In the past 25 years, the record has been improved another 2:27. Over that stretch, there has been an increase in the number of events, an increase in the prize money (including bonuses for fast times and record), and a huge increase in the number of African runners competing, including top track runners like Tergat and Gebrselassie. So many of our record-altering factors have been coming into play. And yet, with all this change, including a huge shift in the incentives to try for records, the WR has been improved by only 2:27 in 25 years. If we look only at those 25 years, and use them to project future improvements, the graph looks like this:
In other words, if the record keeps improving at the cureent rate (over the last 25 years), we’d expect someone to run sub-2:00 around 2038.
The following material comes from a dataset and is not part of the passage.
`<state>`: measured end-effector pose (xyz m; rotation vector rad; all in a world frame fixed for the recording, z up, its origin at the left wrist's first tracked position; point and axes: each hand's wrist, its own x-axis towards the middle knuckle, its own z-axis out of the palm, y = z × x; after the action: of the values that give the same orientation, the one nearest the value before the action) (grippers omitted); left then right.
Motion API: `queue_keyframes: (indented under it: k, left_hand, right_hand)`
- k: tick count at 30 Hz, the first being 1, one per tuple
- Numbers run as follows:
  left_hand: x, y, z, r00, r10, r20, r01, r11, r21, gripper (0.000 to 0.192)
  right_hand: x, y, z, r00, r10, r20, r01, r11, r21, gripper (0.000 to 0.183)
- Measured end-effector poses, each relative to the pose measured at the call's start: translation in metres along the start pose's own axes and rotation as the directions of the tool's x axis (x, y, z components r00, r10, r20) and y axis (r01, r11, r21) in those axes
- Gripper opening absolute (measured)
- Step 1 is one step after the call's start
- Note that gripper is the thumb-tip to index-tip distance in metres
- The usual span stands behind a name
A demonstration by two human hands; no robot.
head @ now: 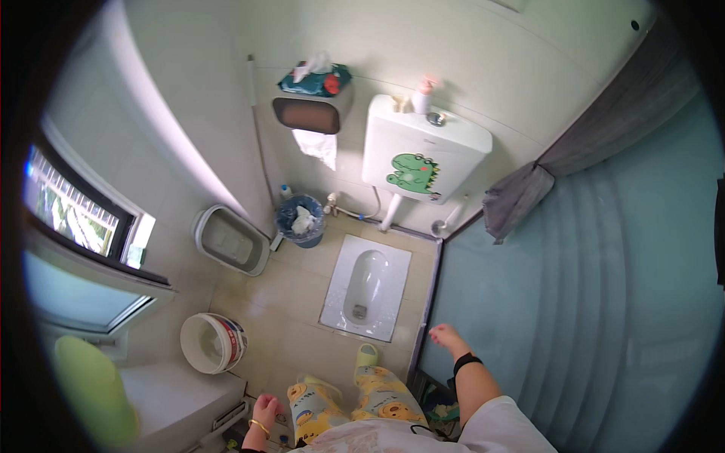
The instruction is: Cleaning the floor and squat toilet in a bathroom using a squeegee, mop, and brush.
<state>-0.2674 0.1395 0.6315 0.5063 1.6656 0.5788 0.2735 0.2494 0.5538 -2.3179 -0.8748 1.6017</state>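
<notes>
My left hand [267, 409], with a gold-coloured bangle at its wrist, hangs low near my left leg, its fingers curled; whether it holds anything small cannot be told. My right hand [446, 335] is raised beside the frosted glass partition [487, 306], with a black band on the wrist. Its fingers are bent, and no held object shows. Before me a white ceramic squat toilet [368, 289] is set in the tiled floor. Behind it a white cistern [425, 150] with a green dinosaur sticker is on the wall, bearing a pump bottle [422, 101].
A lined waste bin [300, 221], a grey plastic basin [232, 240] and a white bucket [212, 342] stand at the left. A tissue box [308, 115] with a wipes pack [317, 81] is on the wall. A toilet brush [440, 227] stands in the back right corner.
</notes>
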Motion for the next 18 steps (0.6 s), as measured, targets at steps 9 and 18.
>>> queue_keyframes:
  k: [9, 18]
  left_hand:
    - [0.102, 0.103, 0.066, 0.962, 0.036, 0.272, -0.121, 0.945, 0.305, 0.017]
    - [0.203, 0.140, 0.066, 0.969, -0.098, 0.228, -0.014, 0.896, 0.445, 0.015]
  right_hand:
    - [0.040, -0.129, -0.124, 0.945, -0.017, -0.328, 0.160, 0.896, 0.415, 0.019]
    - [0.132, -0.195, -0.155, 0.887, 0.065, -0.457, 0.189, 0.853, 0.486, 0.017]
So the question becomes, is there any factor out there that would actually accelerate WR progress beyond the current trend? No one can say for sure, but here’s my take: I don’t think training methods will improve much. I don’t think there will be another huge expansion of the pool of participants, although there is still the possibility of bringing more potential record-setters into the sport. While I expect prize money to increase, I think that it’s already high enough so that doubling it (e.g.) will not double the incentive to train hard and run fast. I also have a feeling that watching record attempts will not become MORE popular, as the sport turns more and more toward participation for average folks.
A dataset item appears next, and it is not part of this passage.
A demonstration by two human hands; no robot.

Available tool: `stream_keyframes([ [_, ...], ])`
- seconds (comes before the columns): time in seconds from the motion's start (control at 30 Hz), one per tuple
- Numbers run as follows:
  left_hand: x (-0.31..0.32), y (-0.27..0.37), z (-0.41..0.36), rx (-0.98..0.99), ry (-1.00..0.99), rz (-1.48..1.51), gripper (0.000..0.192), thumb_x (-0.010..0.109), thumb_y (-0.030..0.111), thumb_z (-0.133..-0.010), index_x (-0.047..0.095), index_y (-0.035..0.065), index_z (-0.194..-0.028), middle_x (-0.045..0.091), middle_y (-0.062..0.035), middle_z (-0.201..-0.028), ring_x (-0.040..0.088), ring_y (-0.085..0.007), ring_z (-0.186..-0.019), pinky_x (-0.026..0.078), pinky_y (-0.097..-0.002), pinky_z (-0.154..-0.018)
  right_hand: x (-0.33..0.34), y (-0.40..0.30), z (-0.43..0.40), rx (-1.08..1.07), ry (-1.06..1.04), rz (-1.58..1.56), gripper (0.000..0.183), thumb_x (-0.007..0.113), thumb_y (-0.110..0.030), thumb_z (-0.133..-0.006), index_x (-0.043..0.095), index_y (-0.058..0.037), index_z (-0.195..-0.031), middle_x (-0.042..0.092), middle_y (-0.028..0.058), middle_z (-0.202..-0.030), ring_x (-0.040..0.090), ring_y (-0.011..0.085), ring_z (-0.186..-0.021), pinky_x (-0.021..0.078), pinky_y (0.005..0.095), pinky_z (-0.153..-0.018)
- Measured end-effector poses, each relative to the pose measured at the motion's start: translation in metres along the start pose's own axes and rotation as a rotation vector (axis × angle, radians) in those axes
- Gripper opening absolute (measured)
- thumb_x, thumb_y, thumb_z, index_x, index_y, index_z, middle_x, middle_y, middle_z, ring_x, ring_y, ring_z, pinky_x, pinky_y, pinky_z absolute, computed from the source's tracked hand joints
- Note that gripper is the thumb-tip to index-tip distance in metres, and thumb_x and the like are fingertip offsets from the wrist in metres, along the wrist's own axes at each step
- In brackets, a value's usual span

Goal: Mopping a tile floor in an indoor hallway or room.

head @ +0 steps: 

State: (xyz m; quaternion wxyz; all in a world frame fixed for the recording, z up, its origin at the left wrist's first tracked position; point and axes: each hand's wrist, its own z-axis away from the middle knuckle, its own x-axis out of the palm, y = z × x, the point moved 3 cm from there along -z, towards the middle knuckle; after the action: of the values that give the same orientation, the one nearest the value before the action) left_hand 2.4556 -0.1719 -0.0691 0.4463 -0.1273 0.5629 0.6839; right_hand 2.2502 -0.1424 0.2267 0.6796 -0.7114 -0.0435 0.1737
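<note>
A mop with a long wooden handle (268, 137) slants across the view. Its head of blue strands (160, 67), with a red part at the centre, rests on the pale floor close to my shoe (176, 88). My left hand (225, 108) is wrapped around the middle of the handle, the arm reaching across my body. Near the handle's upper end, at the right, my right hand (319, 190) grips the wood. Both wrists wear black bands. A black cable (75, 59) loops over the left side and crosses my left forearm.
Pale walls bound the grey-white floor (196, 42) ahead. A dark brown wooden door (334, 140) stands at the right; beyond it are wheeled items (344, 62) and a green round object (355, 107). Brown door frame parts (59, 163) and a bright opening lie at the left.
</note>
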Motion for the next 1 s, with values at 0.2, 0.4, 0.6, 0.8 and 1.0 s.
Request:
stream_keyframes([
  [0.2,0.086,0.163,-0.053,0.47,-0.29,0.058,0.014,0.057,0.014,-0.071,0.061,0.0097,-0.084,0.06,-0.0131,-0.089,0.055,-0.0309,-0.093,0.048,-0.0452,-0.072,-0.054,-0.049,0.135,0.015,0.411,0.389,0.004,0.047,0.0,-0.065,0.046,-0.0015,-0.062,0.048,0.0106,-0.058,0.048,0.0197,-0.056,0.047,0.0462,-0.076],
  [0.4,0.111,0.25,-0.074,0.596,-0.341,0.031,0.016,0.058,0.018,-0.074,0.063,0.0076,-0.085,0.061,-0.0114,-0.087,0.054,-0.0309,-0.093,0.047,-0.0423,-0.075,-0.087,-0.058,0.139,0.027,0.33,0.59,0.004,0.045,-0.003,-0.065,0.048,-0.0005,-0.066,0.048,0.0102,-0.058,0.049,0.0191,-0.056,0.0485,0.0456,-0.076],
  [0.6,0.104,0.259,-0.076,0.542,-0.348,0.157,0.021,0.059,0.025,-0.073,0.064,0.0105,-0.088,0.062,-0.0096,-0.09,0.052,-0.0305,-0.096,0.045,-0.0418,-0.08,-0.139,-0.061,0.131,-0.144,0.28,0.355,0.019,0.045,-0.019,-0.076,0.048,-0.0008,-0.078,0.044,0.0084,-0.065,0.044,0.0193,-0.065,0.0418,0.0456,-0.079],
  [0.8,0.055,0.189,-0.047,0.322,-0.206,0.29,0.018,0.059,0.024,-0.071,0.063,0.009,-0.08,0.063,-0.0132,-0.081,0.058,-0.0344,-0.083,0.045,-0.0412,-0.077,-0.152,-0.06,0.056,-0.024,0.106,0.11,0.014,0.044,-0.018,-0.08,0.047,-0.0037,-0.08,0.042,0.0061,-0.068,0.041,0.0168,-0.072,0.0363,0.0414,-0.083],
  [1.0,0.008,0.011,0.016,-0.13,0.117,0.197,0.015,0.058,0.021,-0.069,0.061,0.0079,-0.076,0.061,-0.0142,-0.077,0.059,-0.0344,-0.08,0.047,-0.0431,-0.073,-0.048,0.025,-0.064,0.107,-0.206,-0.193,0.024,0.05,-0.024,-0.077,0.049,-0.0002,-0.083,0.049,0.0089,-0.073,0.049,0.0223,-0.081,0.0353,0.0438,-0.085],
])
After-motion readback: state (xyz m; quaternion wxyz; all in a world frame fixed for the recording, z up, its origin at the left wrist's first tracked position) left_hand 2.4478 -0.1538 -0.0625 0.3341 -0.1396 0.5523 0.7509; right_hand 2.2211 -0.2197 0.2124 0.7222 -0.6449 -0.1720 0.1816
I do think there will be technological advances, and I do think there will continue to be progress in legal ways of helping the body recover from hard training. I wouldn’t be surprised if there are advances in pre-race and in-race nutrition, hydration, and cooling. So there will be new records, but I don’t see the record dropping very quickly.
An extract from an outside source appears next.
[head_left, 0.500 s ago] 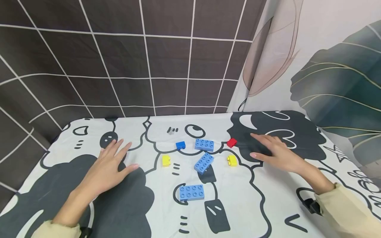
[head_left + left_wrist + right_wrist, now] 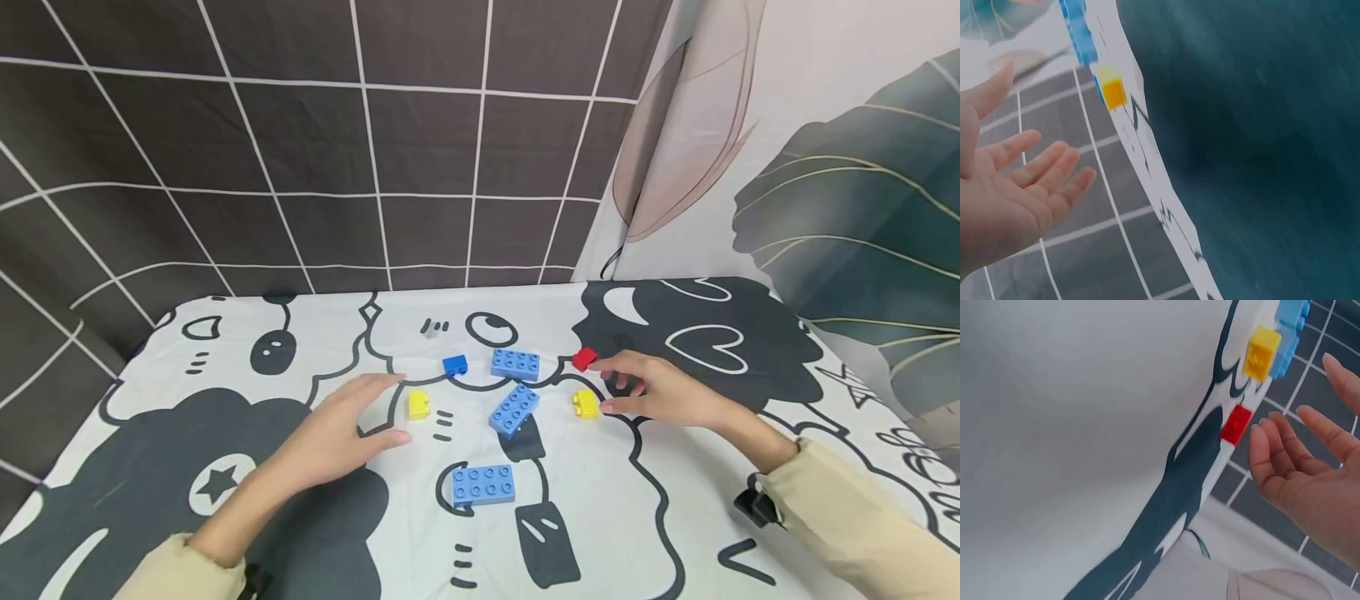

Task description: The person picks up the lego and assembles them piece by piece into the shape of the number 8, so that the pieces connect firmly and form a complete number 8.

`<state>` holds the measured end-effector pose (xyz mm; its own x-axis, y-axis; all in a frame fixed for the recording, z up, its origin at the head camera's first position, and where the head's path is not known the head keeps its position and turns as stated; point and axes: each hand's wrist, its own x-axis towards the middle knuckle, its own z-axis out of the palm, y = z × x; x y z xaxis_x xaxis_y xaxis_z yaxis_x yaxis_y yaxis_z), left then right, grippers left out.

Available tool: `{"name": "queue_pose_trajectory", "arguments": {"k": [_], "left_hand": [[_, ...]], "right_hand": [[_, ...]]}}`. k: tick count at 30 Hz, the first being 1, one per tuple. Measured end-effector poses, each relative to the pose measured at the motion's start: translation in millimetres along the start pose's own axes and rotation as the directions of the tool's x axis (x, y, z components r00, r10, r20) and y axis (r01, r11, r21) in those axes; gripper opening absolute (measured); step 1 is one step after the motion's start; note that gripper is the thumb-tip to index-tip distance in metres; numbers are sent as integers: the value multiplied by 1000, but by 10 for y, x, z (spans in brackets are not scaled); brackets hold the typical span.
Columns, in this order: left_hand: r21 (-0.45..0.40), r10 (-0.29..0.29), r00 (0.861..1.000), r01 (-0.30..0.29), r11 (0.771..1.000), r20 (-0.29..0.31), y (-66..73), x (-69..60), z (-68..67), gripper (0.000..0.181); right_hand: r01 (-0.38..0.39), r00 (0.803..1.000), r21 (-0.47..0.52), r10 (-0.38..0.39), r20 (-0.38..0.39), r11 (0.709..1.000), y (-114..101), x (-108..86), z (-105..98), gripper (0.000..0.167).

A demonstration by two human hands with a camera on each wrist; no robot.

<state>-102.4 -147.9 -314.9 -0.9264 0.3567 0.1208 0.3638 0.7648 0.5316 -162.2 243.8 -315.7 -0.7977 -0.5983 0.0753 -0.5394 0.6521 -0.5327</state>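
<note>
In the head view my left hand (image 2: 337,433) hovers just left of a yellow toy brick (image 2: 418,405), thumb and fingers apart and holding nothing. My right hand (image 2: 667,389) is over the right side, its fingertips close to a red brick (image 2: 584,359) and a second yellow brick (image 2: 585,404). Whether it touches either is unclear from above; in the right wrist view the fingers stand apart from the red brick (image 2: 1235,425). The left wrist view shows the left palm (image 2: 1022,187) with fingers spread, near a yellow brick (image 2: 1112,90).
Between the hands lie a small dark blue brick (image 2: 454,366) and three light blue bricks: one at the back (image 2: 515,365), one angled (image 2: 513,411), one in front (image 2: 483,485). The patterned cloth (image 2: 600,500) ends at a dark gridded backdrop (image 2: 420,167).
My left hand has moved right, towards the left yellow brick. My right hand has moved left, up to the red and right yellow bricks. The bricks have stayed in place.
</note>
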Motion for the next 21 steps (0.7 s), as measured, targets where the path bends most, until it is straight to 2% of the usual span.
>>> {"name": "queue_pose_trajectory", "arguments": {"k": [4, 9, 12, 21], "left_hand": [[-112, 9, 997, -1, 994, 75, 100, 40, 97, 58], [-217, 88, 984, -53, 975, 155, 181, 65, 221, 52], [-252, 111, 976, -61, 966, 190, 225, 69, 285, 50], [-339, 109, 955, -10, 941, 274, 296, 64, 414, 38]], "right_hand": [[1, 999, 21, -1, 38, 1000, -8, 52, 67, 46], [5, 999, 13, -6, 52, 1000, -29, 108, 132, 44], [-4, 999, 13, 3, 46, 1000, -44, 126, 158, 44], [-66, 997, -37, 67, 35, 997, -36, 154, 244, 38]]}}
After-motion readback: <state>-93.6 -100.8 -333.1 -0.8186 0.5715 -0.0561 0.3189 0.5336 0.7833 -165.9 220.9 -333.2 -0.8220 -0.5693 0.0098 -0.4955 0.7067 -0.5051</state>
The wildcard in all of this is the possibility of illegal aids, or truly novel performance enhancement techniques like manipulating genes in the service of better endurance. There’s no way to predict if we are the verge of some discontinuous source of new records by super-runners.
Whew. I’ve spent way too much time on this. But I’m sticking with my prediction that no one runs faster than two hours in the next ten years. I’m still waiting to see whether anyone will take that bet.
POSTSCRIPT:
Robin writes to say that I should have mentioned asymptotes. Given a curve, such as the marathon WR progression over time, an asymptote is a line for which the vertical distance between the curve and the line tends toward zero as time goes to infinity. This makes intuitive sense: there must be a limit, beyond which no improvement is possible (it’s not possible to run a marathon faster than 0 seconds!). Our intuition is that progress should slow over time, and that the improvement curve should get flatter and flatter, approaching the asymptote ever more gradually . To me, one of the most interesting things about the actual progression is that our intuition about the asymptote is so often at variance with actual performance. For example, looking at the last 100 years, and dividing that period into five 20-year periods, here’s how the record improved:
1913-1933: 5:08 (2:36:06 to 2:30:58) 1933-1953: 12:23 (2:30:58 to 2:18:35) 1953-1973: 9:06 (2:18:35 to 2:09:29) 1973-1993: 3:24 (2:09:29 to 2:06:05) 1993-2013: 2:42 (2:06:05 to 2:03:23)
The long-term trend is for improvement to slow, but a) not always! and b) past results do not guarantee future returns. It would have been easy, in 1993 to conclude that we were hovering above the asymptote and that further improvements would take much longer than past improvements. Instead, from 1993-2013, improvement was almost as rapid as in the previous 20 years. The key observation is that treating this as a math problem only is not sufficient; there needs to be some wrestling with WHY records improve, and identify factors that lead to more rapid improvements then are expected.